Data =
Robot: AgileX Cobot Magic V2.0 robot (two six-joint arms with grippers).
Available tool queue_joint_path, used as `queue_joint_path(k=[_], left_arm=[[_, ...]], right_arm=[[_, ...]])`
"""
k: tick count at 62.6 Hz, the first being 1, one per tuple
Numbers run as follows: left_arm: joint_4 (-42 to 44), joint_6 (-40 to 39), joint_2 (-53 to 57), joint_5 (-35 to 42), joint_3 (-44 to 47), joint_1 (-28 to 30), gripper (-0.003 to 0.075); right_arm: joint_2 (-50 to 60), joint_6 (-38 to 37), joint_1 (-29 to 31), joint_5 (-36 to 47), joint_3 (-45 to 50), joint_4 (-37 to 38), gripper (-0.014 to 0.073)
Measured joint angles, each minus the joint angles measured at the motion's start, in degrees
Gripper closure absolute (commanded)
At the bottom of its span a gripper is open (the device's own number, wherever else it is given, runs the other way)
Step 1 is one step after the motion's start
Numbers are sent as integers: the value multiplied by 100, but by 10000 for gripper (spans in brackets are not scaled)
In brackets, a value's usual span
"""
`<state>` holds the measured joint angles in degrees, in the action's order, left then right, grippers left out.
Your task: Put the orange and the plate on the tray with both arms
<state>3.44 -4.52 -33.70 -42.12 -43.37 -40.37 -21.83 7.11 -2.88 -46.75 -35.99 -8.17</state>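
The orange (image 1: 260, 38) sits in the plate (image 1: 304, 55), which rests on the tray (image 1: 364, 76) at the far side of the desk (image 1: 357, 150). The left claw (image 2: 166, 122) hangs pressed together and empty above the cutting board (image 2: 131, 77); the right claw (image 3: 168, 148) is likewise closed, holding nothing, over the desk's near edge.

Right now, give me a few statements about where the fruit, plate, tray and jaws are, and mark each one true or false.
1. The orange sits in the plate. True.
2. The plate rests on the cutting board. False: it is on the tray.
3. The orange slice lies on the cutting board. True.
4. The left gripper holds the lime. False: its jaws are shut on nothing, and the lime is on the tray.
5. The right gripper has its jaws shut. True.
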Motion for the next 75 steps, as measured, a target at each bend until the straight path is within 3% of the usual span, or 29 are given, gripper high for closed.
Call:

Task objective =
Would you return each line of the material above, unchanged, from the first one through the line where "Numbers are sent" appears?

Answer section =
Robot: AgileX Cobot Magic V2.0 robot (two six-joint arms with grippers).
Available tool queue_joint_path, used as `queue_joint_path(k=[_], left_arm=[[_, ...]], right_arm=[[_, ...]])`
"""
k: tick count at 62.6 Hz, the first being 1, one per tuple
Numbers run as follows: left_arm: joint_4 (-42 to 44), joint_6 (-40 to 39), joint_2 (-53 to 57), joint_5 (-35 to 42), joint_3 (-44 to 47), joint_1 (-28 to 30), gripper (-0.003 to 0.075); right_arm: joint_2 (-50 to 60), joint_6 (-38 to 37), joint_1 (-29 to 31), joint_5 (-36 to 47), joint_3 (-45 to 50), joint_4 (-37 to 38), gripper (-0.014 to 0.073)
Measured joint angles, each minus the joint angles measured at the motion's start, in degrees
Gripper closure absolute (commanded)
At the bottom of its span a gripper is open (the device's own number, wherever else it is given, runs the other way)
Step 1 is one step after the motion's start
Numbers are sent as integers: the value multiplied by 100, but by 10000 for gripper (spans in brackets are not scaled)

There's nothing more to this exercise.